Se pasa página. Y enseguida llegan otros temas, más rentables, más morbosos, más fáciles de consumir. Cambian las portadas, cambian los titulares, cambia la causa por la que indignarse. Porque eso —la indignación— también se ha convertido en un producto. Los medios marcan el ritmo, la política decide el guion y la ciudadanía interpreta su papel. Así, la realidad se convierte en una sucesión de escenarios donde el dolor solo importa mientras resulta útil. Vivimos una teatralización de los sentimientos, una representación donde todo se mide por su rentabilidad política o mediática. Ya no sentimos, actuamos que sentimos. Aplaudimos cuando se nos convoca, lloramos cuando la cámara enfoca, callamos cuando se apagan los focos. Somos espectadores dóciles de un drama ajeno, títeres de un guion escrito por el poder, el dinero y la apariencia. Y mientras tanto, el pueblo palestino —como tantos otros pueblos olvidados— sigue esperando justicia, memoria y palabra. Pero la escena se ha vaciado, el telón ha caído y el público ya se ha ido a casa. El problema no es solo de los medios; también es nuestro. La población ha aprendido a sincronizar su sensibilidad con los ciclos informativos.

Así, la tragedia palestina se diluye entre otras urgencias más recientes: un escándalo político, una DANA, un incendio, una crisis ministerial. Todo sirve para ocupar el espacio del olvido. La atención colectiva se dispersa, y con ella se desvanece la responsabilidad moral. El horror se archiva como un episodio superado. Pero la paz que se construye sobre el olvido no es paz, es anestesia.

El acuerdo de octubre ha sido presentado como un éxito diplomático, pero lo que realmente se ha firmado es una tregua de conveniencia. Una pausa necesaria para recomponer intereses, no conciencias. La ocupación continúa, la humillación persiste, la desigualdad se mantiene intacta. Y lo más grave, la comunidad internacional, tan presta a condenar cuando le conviene, calla ahora con una complicidad que insulta la memoria de quienes murieron. La paz que mata la memoria es una forma de impunidad. Sin memoria no hay justicia, y sin justicia no hay futuro.
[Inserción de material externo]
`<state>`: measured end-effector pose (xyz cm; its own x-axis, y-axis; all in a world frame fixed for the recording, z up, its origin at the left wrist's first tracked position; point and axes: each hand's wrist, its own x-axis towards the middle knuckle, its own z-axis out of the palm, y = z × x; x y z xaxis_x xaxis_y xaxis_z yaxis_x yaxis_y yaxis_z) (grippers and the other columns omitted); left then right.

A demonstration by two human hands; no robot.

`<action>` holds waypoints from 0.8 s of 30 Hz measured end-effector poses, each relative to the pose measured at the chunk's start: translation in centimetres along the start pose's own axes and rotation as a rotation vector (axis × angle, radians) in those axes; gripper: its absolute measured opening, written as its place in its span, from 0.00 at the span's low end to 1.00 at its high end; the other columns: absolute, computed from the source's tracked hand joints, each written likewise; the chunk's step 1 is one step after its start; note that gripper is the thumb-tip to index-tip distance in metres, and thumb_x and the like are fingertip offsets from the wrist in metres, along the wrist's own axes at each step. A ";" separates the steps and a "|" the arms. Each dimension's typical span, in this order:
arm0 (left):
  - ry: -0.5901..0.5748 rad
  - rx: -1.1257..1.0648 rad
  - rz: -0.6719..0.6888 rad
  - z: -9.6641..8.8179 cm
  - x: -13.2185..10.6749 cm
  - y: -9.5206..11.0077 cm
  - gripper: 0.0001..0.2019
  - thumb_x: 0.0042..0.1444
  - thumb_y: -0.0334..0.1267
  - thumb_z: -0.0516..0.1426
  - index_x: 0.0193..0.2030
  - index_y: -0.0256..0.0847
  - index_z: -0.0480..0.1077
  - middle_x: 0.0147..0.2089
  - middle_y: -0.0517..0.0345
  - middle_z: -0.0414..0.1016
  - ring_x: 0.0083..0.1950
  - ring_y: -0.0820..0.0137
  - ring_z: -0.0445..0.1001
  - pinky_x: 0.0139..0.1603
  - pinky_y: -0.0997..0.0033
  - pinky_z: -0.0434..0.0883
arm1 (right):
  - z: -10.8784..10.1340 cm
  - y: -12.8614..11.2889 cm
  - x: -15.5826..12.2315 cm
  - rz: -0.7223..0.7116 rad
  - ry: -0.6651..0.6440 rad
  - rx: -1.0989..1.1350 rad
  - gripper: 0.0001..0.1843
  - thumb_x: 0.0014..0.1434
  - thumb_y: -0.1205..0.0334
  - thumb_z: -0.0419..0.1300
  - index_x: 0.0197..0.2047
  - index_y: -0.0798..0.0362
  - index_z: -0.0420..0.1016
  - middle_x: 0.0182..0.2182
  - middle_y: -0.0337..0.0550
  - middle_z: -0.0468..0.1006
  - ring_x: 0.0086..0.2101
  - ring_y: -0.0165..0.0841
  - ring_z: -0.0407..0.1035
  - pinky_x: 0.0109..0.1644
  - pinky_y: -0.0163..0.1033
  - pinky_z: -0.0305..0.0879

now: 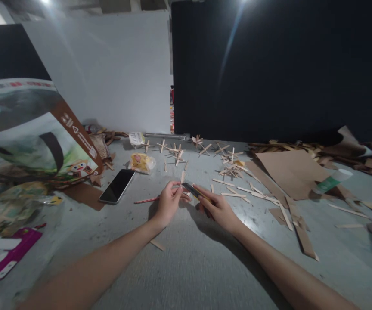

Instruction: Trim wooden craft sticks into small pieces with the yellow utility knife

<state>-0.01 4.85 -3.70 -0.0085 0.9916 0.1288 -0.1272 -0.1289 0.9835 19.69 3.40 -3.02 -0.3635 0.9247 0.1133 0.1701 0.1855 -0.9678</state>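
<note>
Between the fingertips of my left hand point(169, 202) is a short wooden craft stick point(182, 177), its upper end pointing away from me. My right hand point(220, 209) is closed around a yellow and black utility knife point(202, 194). The knife's dark blade end meets the stick at my left fingertips; I cannot tell how deep it sits. A red and white striped pencil point(146, 200) lies beside my left hand. Loose craft sticks point(233, 195) are scattered beyond my right hand. Small crossed-stick pieces point(177, 155) stand and lie further back.
A black phone point(117, 186), a wrapped snack point(141, 163) and a large printed bag point(37, 137) are on the left, with a magenta object point(10, 256) nearer. On the right lie cardboard sheets point(291, 172) and a green-white glue tube point(333, 181). Dark panels point(279, 69) stand behind.
</note>
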 end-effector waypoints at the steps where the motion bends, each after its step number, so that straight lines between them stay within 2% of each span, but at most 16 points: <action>1: -0.005 -0.003 0.002 0.0 0.0 0.0 0.17 0.59 0.53 0.66 0.43 0.45 0.68 0.33 0.57 0.85 0.30 0.65 0.84 0.34 0.67 0.78 | 0.0 0.0 0.0 0.002 0.012 0.013 0.37 0.69 0.42 0.57 0.74 0.55 0.68 0.24 0.37 0.72 0.18 0.26 0.56 0.22 0.33 0.54; 5: -0.007 -0.011 0.015 0.0 -0.1 0.0 0.19 0.59 0.53 0.66 0.44 0.43 0.68 0.36 0.55 0.85 0.30 0.67 0.83 0.33 0.70 0.77 | 0.0 -0.1 0.0 0.015 0.057 0.066 0.40 0.69 0.40 0.56 0.75 0.55 0.66 0.24 0.37 0.72 0.17 0.26 0.56 0.21 0.33 0.54; 10: 0.003 -0.017 0.001 0.1 0.0 -0.1 0.15 0.61 0.49 0.65 0.46 0.44 0.68 0.34 0.57 0.84 0.30 0.65 0.84 0.35 0.67 0.79 | 0.0 -0.6 -0.2 0.004 0.004 -0.006 0.38 0.68 0.43 0.58 0.73 0.57 0.70 0.22 0.35 0.70 0.18 0.25 0.53 0.22 0.32 0.52; 17: 0.019 0.001 0.013 0.1 0.1 -0.2 0.13 0.62 0.46 0.65 0.47 0.45 0.70 0.37 0.56 0.85 0.33 0.63 0.85 0.35 0.67 0.80 | 0.1 -0.6 -0.2 -0.005 0.014 -0.036 0.36 0.69 0.45 0.56 0.73 0.58 0.69 0.23 0.35 0.71 0.19 0.26 0.54 0.23 0.32 0.52; 21: 0.023 0.001 0.015 0.0 0.0 -0.2 0.12 0.62 0.44 0.65 0.49 0.45 0.73 0.38 0.54 0.86 0.36 0.61 0.87 0.38 0.65 0.81 | 0.1 -0.5 -0.2 -0.020 0.015 -0.053 0.36 0.69 0.45 0.56 0.73 0.57 0.69 0.22 0.36 0.71 0.19 0.26 0.54 0.23 0.32 0.52; 24: 0.025 0.006 0.020 -0.1 0.0 -0.5 0.16 0.61 0.44 0.66 0.52 0.41 0.75 0.40 0.50 0.87 0.40 0.59 0.87 0.42 0.63 0.82 | 0.1 -0.5 -0.2 -0.015 0.007 -0.049 0.37 0.69 0.44 0.56 0.73 0.57 0.69 0.22 0.36 0.71 0.19 0.26 0.54 0.23 0.32 0.52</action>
<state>-0.09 4.95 -4.20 -0.0354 0.9888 0.1451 -0.1211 -0.1483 0.9815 19.60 3.06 -2.57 -0.3598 0.9240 0.1297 0.2094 0.2154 -0.9538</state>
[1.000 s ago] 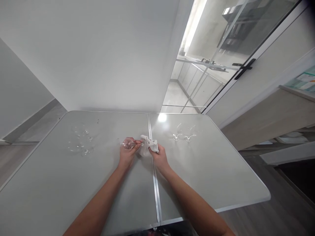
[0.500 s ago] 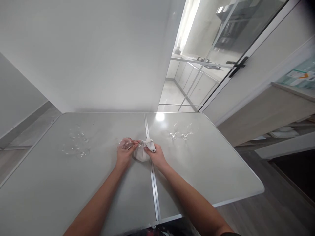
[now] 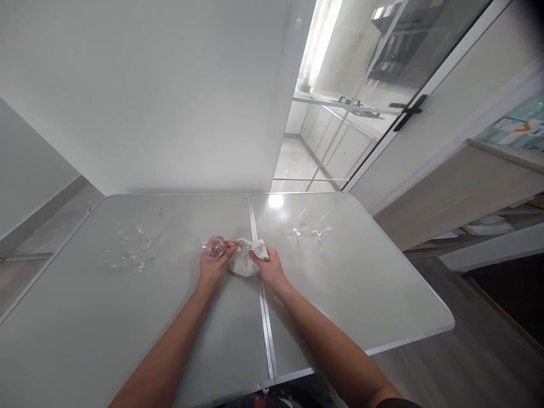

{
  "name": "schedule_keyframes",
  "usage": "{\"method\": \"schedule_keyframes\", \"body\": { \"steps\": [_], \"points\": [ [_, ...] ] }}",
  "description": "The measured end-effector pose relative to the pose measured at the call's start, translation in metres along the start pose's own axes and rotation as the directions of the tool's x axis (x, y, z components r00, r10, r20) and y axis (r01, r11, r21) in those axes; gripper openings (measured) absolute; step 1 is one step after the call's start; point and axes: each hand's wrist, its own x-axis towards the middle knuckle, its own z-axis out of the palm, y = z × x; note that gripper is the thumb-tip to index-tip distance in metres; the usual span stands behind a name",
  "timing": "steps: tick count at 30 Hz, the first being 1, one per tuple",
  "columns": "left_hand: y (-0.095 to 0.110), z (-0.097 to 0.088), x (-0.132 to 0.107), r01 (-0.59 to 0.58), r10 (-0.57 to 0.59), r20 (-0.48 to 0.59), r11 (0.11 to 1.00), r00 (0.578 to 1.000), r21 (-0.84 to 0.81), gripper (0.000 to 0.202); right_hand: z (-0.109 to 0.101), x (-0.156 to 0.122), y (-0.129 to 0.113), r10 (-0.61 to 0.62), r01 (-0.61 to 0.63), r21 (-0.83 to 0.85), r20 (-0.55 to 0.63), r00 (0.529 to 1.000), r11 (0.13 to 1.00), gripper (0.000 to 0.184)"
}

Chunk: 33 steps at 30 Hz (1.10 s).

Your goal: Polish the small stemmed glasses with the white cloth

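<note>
Wine glass [image 3: 216, 247] is tilted sideways, bowl above the left hand [image 3: 211, 265], stem pinched between thumb and fingers; the right hand [image 3: 271, 267] clutches a white cloth [image 3: 245, 265] toward the foot end.

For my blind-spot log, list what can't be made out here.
All in the head view:
Stem of the held glass: mostly covered by the left hand.
Most fingers of the right hand: hidden by the cloth and the hand itself.
Number of glasses on the left: clear, overlapping shapes, too faint.
Left forearm: cut off by bottom edge.
</note>
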Motion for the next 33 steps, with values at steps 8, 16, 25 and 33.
{"method": "schedule_keyframes", "body": {
  "steps": [8,16,25,33],
  "points": [
    [-0.002,-0.003,0.002,-0.005,0.007,-0.065,1.0,0.998,0.024,0.051,-0.009,-0.004,-0.016,-0.106,0.103,0.102,0.025,0.994,0.989,0.023],
    [0.0,0.002,0.0,0.036,-0.036,-0.03,0.999,0.999,0.003,0.051,-0.017,-0.007,-0.034,-0.183,0.178,0.049,0.136,0.974,0.983,0.044],
    [-0.005,0.005,-0.005,0.028,-0.033,0.086,0.997,0.996,0.069,0.056,-0.013,-0.009,-0.035,-0.249,0.257,-0.334,0.067,0.966,0.907,0.021],
    [-0.001,0.005,-0.008,0.006,-0.042,0.268,0.991,0.962,0.136,0.066,-0.009,-0.011,-0.026,-0.244,0.359,-0.432,0.299,0.922,0.827,0.02]
  ]
}}
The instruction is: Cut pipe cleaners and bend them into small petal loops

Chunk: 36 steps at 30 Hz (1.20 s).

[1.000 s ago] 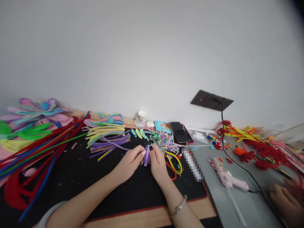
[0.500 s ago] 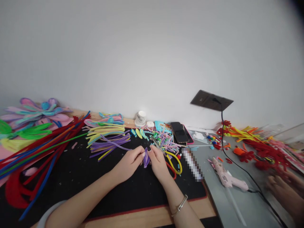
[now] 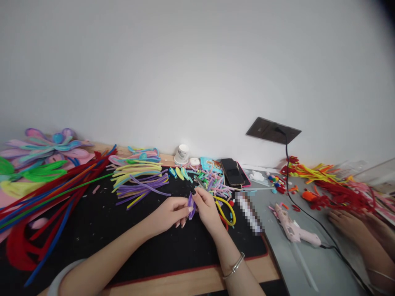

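Note:
Between my hands, above the black mat, is a small folded piece of purple pipe cleaner. My right hand pinches its upper part between thumb and fingers. Lower down, the thumb and fingers of my left hand close on its left side. Just beyond my left hand lies a bundle of purple and yellow pipe cleaners. A heap of short pastel pipe cleaner pieces lies behind my right hand, and a looped yellow pipe cleaner lies beside it.
Long red, blue and orange pipe cleaners spread over the left side. At the back stand a paper cup and a phone. A pink glue gun with a black cord rests on the grey table; another person's hands are at right.
My left hand has shifted its hold lower on the purple piece, its fingers now pointing downward. The piece stands narrower and more upright. The other person's hands have moved left.

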Tool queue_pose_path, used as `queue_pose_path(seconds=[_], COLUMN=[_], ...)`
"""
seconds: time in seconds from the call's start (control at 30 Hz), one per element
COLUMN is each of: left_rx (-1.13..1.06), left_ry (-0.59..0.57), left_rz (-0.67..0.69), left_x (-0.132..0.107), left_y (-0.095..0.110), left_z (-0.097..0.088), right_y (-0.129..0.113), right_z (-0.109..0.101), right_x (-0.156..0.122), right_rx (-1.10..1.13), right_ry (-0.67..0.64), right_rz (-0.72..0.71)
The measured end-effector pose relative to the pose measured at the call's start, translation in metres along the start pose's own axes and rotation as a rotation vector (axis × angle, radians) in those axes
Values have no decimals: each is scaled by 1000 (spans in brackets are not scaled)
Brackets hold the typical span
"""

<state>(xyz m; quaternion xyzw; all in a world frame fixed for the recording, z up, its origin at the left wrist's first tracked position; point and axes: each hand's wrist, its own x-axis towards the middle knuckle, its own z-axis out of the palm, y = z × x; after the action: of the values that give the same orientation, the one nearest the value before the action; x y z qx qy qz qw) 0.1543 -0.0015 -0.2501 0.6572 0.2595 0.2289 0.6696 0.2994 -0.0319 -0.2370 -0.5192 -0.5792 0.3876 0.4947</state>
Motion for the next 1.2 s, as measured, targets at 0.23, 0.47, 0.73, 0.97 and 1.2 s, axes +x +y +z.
queue_pose_path(seconds=[0.23, 0.47, 0.73, 0.97, 1.2], left_rx=[9, -118, -146, -128, -40], left_ry=[-1, -32, 40, 69, 131], left_rz=[-4, -116, -149, -134, -104], left_x=[1, 1, 0, 1, 1], left_y=[1, -3, 1, 3, 7], left_z=[0, -1, -1, -3, -4], right_y=[-2, -7, -4, -6, -9], right_z=[-1, -2, -3, -1, -3], right_x=[0, -4, -4, -4, -7], right_rx=[136, -62, -121, -88, -342], right_ry=[-33, 35, 91, 80, 111], right_rz=[81, -45, -75, -32, -183])
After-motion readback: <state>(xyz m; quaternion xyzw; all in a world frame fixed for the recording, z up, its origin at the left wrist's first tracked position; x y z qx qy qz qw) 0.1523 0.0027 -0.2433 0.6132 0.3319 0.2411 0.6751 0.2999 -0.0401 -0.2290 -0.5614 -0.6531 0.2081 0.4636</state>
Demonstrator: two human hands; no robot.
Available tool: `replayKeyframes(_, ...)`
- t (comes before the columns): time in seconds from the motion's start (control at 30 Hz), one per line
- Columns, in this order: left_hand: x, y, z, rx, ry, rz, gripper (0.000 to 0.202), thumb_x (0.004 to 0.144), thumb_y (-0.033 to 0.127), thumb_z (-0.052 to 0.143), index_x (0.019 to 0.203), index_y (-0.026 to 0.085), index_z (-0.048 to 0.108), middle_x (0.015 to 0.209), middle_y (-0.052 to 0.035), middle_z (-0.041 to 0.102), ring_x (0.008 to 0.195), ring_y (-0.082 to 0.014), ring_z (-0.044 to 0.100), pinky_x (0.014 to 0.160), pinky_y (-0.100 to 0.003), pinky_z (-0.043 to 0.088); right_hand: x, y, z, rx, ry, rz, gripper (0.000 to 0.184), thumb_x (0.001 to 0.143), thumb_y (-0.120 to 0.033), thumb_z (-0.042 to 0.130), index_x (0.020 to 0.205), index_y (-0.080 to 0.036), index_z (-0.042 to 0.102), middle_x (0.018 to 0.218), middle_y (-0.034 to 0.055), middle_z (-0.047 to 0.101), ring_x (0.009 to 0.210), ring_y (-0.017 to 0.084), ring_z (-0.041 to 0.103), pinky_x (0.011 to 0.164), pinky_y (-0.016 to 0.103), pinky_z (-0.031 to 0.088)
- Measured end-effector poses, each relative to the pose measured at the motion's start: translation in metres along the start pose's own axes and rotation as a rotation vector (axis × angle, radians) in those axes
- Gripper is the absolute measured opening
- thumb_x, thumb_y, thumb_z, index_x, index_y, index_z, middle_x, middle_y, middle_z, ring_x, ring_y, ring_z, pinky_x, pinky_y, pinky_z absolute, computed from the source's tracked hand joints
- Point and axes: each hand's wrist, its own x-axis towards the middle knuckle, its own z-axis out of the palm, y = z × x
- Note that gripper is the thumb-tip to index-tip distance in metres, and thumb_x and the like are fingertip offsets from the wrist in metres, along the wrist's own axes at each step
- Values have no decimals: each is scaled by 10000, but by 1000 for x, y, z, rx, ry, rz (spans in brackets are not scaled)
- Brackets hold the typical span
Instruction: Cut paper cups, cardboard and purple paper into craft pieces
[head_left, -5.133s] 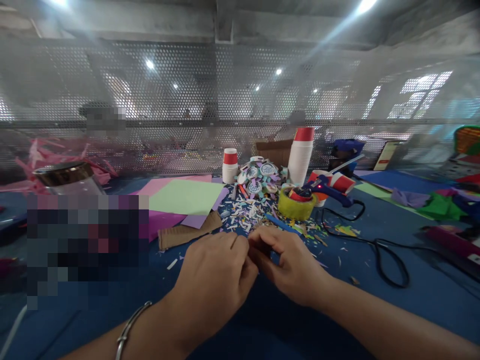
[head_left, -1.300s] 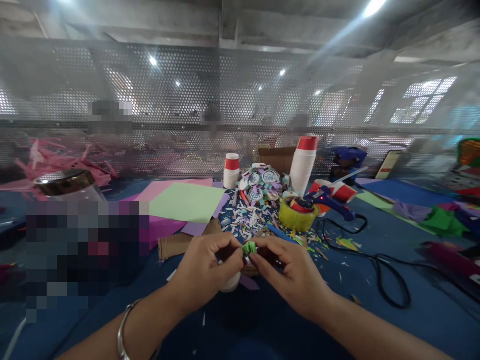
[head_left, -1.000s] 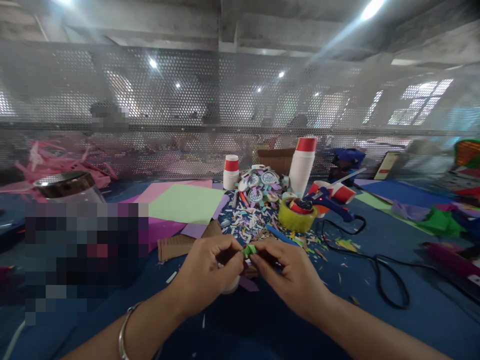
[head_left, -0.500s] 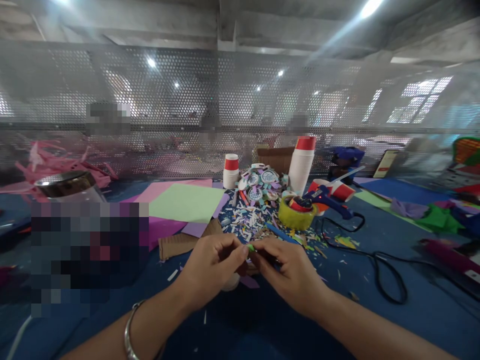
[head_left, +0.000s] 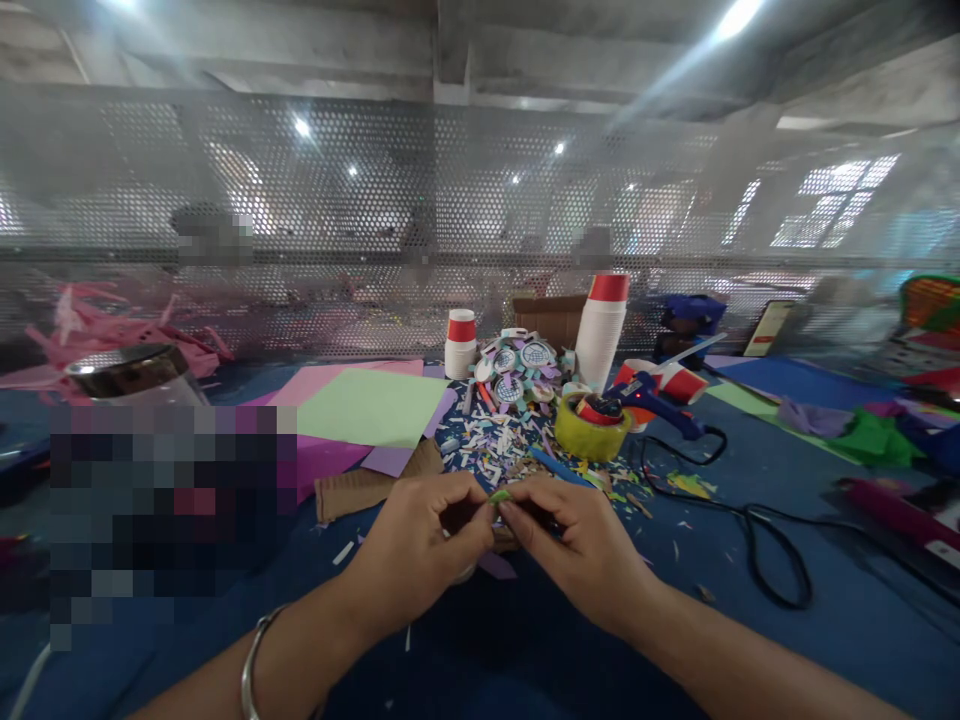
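Between the fingertips of both hands is a small piece of green paper (head_left: 499,496). My left hand (head_left: 431,525), with a silver bangle at the wrist, pinches its left end between thumb and forefinger. From the other side my right hand (head_left: 564,530) pinches it the same way, and the two sets of fingertips nearly touch. Below the hands a pale round thing and a purple paper piece (head_left: 496,566) are partly hidden. Just beyond the fingers lies a blue stick-like tool (head_left: 559,466) among paper scraps (head_left: 495,436).
A yellow tape roll (head_left: 592,432) and a blue glue gun (head_left: 660,402) with a black cord stand right of the scraps. Behind are stacked paper cups (head_left: 600,330) and a pile of paper pieces (head_left: 517,368). Coloured sheets (head_left: 367,405) and cardboard (head_left: 352,495) lie left.
The green paper piece has turned slightly between the fingertips and shows more of its surface. Both hands stay in nearly the same place.
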Motion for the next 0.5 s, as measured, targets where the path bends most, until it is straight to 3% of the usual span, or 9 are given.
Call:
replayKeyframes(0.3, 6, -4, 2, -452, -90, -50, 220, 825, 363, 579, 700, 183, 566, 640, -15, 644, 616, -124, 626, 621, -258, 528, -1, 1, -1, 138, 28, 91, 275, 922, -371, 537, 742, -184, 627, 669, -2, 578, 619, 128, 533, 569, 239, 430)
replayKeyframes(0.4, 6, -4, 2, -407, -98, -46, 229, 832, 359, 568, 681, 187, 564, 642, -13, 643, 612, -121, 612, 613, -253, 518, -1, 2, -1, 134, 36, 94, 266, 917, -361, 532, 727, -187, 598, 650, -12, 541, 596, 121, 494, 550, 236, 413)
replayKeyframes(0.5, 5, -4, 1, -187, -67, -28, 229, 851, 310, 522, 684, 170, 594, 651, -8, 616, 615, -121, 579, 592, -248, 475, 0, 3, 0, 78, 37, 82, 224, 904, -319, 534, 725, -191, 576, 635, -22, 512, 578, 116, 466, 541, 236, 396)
No podemos permitir que el olvido se convierta en el precio de la tranquilidad. Las catástrofes —sean naturales, políticas o morales— no se pueden apagar como si fueran una notificación molesta en nuestros dispositivos. Mantener viva la memoria no es un ejercicio de nostalgia, sino un deber cívico y ético. Significa resistir al conformismo, negarse a que el sufrimiento ajeno se convierta en materia desechable. Palestina no puede ser solo un tema de guerra. También debe ser un símbolo de dignidad y de resistencia frente a la manipulación del relato.

Quizá la verdadera paz empiece cuando aprendamos a no olvidar. Cuando seamos capaces de mirar más allá del titular, de no cerrar los ojos cuando se apagan las cámaras. Cuando entendamos que la memoria no se mide en trending topics, sino en la capacidad de sostener la mirada ante el dolor del otro sin volver la cara. Porque la paz que borra la memoria no es paz. Es una forma elegante de continuar la guerra por otros medios.